There is a version of nginx compatible with Windows, so use that. Also, flask is used as a framework between uwsgi and nginx.

Operation image

There is a statement that uwsgi used in the virtual server is supported on Windows, but in fact it cannot be run directly on Windows (it does not work ...). Instead, uwsgi can be virtually run on the terminal software "cygwin" that runs on Windows. The process flow is an image of passing an input action from the Web to Cygwin via nginx, processing Python and PostgreSQL, and returning it to nginx.

As an image, cygwin is uwsgi and postgreSQL server.

Environment

Actually set up the environment. Here, install the following application.

• nginx
• python3
• uwsgi
• postgreSQL

1. Install nginx. Get the archive from: I basically use the stable version. Unzip the obtained archive to a location of your choice. 　nginx HP

1-1. Start the command prompt in the destination nginx-X.X.X. 1-2. Start Enter nginx to execute. 1-3. Display http: // localhost in your browser. Allow if blocked by a firewall. If "Welcome to nginx!" Is displayed, the setup is normal. Enter 1-4.nginx -s quit to exit.

2. Install python and the required libraries. Get the installer from: Basically use * web-based installer. Set it up anywhere you like with the installer you got. 　python HP

You should check Add Python x.x to Path. For others, select the default or the option according to your environment. I will test it after the installation is completed.

# python -V
Python 3.8.2
* For Windows, it seems to be python, not python3.

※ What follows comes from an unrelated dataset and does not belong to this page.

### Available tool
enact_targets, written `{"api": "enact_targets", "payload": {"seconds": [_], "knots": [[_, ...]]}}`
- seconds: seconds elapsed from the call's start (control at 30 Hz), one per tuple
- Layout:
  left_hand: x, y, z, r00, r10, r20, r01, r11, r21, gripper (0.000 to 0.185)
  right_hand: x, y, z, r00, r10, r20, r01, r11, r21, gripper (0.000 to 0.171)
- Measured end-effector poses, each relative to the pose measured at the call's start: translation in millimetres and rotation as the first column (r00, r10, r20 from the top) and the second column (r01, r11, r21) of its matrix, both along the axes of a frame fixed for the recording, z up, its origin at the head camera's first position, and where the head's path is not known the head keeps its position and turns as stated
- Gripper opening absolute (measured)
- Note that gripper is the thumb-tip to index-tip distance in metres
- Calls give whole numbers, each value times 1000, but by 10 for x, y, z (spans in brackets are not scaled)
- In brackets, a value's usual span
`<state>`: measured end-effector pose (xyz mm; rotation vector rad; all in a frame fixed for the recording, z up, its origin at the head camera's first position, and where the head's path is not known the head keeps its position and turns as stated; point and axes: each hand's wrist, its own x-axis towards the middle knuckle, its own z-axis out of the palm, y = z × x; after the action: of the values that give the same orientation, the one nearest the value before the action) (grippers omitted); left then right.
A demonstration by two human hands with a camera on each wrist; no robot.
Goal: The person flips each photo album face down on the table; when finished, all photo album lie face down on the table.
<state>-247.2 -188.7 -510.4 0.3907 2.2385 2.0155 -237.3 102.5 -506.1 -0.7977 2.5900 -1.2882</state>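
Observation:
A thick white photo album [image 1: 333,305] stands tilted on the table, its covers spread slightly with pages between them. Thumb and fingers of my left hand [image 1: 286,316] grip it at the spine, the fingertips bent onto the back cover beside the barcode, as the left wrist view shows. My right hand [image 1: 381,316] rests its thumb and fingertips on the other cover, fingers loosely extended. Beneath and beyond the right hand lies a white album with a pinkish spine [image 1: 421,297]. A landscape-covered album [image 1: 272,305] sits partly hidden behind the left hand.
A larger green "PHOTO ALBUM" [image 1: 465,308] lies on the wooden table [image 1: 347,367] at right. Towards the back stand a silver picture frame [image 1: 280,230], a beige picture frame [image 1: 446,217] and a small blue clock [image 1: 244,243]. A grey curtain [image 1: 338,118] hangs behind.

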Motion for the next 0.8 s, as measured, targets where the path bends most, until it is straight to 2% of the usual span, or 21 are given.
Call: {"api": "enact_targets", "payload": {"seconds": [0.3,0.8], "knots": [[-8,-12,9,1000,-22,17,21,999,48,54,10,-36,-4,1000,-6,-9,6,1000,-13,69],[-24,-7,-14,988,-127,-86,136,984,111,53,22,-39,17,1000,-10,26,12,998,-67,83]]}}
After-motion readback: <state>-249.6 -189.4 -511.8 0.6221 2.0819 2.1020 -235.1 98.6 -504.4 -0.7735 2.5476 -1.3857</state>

# pip3 install flask requests requests_oauthlib python-dateutil psycopg2
~ Omitted ~

# pip3 list
～ Omitted below ～

3. Install uwsgi. Here, we will use Cygwin Terminal to install it on the Linux emulator. Set it up anywhere you like with the installer you got. 　Cygwin HP

Select the following for the package (note that otherwise it will be skipped):

• python3-pip
• wget
• libcrypt-devel
• libintl-devel
• libssl-dev
• libreadline-deval
• zlib
• zlib-devel
• make
• gcc-core
• unzip
• gettext
• Python3 is duplicated as item 2, but since it is an installation for the Cygwin environment, it is also applied here.
• If you do not select all the above libraries, you will not be able to set up normally.

Choose the default or the option that suits your environment. The virtual environment can be under the current set up.

After setting up, start cygwin and set up uwsgi.

Check the home user name ★ After that[Cygwin user]Unify with
# echo $USER
* By default, the login user name of Windows(folder)Will have the same name as

apt with wget-Get cyg
$ wget https://raw.githubusercontent.com/transcode-open/apt-cyg/master/apt-cyg
$ chmod 755 apt-cyg
$ mv apt-cyg /usr/local/bin

For system commands
$ apt-cyg install procps

Get the python3 library
$ apt-cyg install python3-devel

Download uwsgi from git and set it up.

$ wget https://github.com/unbit/uwsgi/archive/[Release archive name]
$ unzip [Archive name]
$ cd uwsgi-[Version name]
$ python3 setup.py install
* Specify the release version for the archive
* It takes a long time because the compilation works.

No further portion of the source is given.